6. O primeiro gesto de seriedade por parte da classe política europeia será, na sequência da nova redacção do Tratado Lisboa e das elevadas expectativas criadas no eleitorado, a consagração de um dos cabeças de lista que se perfilou nas eleições ao nível europeu como Presidente da Comissão Europeia, sendo o candidato natural, atendendo aos resultados das eleições, o Senhor Jean-Claude Juncker. Qualquer outro candidato imposto pelo Conselho, intenção clara e assumida do PM britânico, seria um golpe baixo que, defraudando o eleitorado, lesaria irreversivelmente quaisquer pretensões sérias de democraticidade da UE. Extremamente interessante a catilinária do ex-PM francês Michel Rocard sobre este assunto.
7. Devem ainda ser salientados os excelentes resultados de partidos secessionistas em todos os teatros em que se luta pela autodeterminação: Escócia, Irlanda do Norte, Catalunha, País Basco e Flandres (tendo inclusivamente o partido liberal independentista flamengo N-VA sido o partido mais votado na Bélgica). Doravante será mal avisado a União Europeia continuar a recusar-se a antecipar os aspectos práticos de eventuais secessões no seio de Estados membros e a assumir parti pris assertórico e cominador contra as legítimas aspirações à autodeterminação de alguns dos seus cidadãos.
Comentários
Mais do que isso!
O desemprego e o empobrecimento vão, pura e simplesmente, dar cabo das ditas 'democracias ocidentais', ou seja, dos regimes democráticos consolidados e disseminados pela Europa (com algumas décalages...) no pós II Guerra Mundial e que tinham como denominador comum o desenvolvimento e o bem-estar.

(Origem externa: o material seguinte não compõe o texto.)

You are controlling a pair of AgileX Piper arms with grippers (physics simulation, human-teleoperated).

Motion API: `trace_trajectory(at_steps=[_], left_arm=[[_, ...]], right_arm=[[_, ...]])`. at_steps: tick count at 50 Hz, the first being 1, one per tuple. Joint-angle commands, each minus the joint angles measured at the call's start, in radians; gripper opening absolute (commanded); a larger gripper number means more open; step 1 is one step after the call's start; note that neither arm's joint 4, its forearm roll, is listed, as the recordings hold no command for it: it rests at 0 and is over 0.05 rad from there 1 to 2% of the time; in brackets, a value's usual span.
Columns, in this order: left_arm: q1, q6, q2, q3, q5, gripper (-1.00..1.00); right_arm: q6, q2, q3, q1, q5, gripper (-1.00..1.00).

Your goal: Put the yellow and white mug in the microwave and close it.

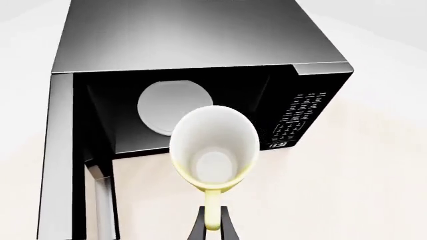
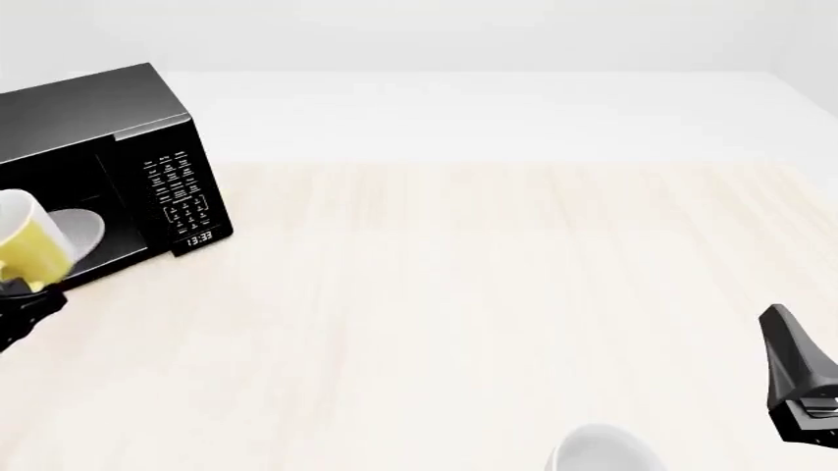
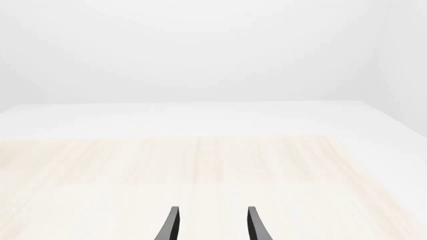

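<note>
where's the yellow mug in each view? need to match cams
Left wrist: yellow and white mug at centre, handle pinched by the left gripper, before the open microwave.
Front: mug at the left edge, at the microwave's mouth.
Right wrist: not in it.
Shared landmark: the button panel.

The only legible text is the digital clock display [image 2: 199,238] at the lower end of the microwave [image 2: 92,118] control panel, at the left of the front view; it reads 13:33 in white digits. Above it, the white-printed button panel [image 2: 173,184] carries rows of labels too small to read. In the left wrist view the same display [image 1: 278,145] is blurred.
</note>
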Motion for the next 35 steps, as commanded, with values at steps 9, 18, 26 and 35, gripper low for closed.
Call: trace_trajectory(at_steps=[9,18,26,35], left_arm=[[0.079,0.009,0.216,-0.058,-0.132,-1.0],[0.095,0.01,0.303,-0.09,-0.175,-1.0],[0.097,0.005,0.381,-0.11,-0.211,-1.0],[0.092,0.005,0.463,-0.129,-0.244,-1.0]], right_arm=[[0.0,0.0,0.0,0.0,0.0,1.0],[0.0,0.0,0.0,0.0,0.0,1.0],[0.0,0.0,0.0,0.0,0.0,1.0],[0.0,0.0,0.0,0.0,0.0,1.0]])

A xenofobia e o aumento da criminalidade são os epifenómenos visíveis da eminente e cataclísmica derrocada dos regimes democráticos que, apesar da crise do neoliberalismo, se abateu violentamente sobre os modelos social-democratas (neste momento em acelerado processo de decomposição e perda de identidade política).
Os políticos e os partidos onde se movimentam (do centro-direita ao centro-esquerda) não foram capazes de (não souberam) prevenir as brutalidades do mundo pós-industrial, engendrado pela globalização.

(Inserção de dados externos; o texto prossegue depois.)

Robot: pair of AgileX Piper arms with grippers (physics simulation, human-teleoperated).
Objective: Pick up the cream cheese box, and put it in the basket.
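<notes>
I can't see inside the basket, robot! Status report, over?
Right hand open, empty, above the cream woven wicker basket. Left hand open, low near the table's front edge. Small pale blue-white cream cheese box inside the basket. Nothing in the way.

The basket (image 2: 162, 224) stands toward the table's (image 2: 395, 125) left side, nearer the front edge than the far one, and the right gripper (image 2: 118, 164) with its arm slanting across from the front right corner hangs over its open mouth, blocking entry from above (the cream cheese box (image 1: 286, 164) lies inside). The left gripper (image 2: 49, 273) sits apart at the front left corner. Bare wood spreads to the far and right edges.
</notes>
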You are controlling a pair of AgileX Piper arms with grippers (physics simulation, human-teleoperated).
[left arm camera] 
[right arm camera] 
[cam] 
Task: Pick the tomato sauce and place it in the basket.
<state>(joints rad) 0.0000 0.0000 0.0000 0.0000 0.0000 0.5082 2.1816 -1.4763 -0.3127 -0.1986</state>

O espaço residual do activismo político ficou restrito às franjas (extremas) do espectro partidário. Nestas circunstâncias quem vai aparecer a capitalizar a situação de ruptura é a extrema-direita.
Todavia, Barroso e os seus 'muchachos' em Bruxelas acham que está tudo bem e que as eleições decorreram 'com normalidade e grande civismo' (para usar um cliché dos burocratas alcandorados a dirigentes europeus).
É tempo de gritar para a Europa: Haja tino, porque o 'resto' já se foi!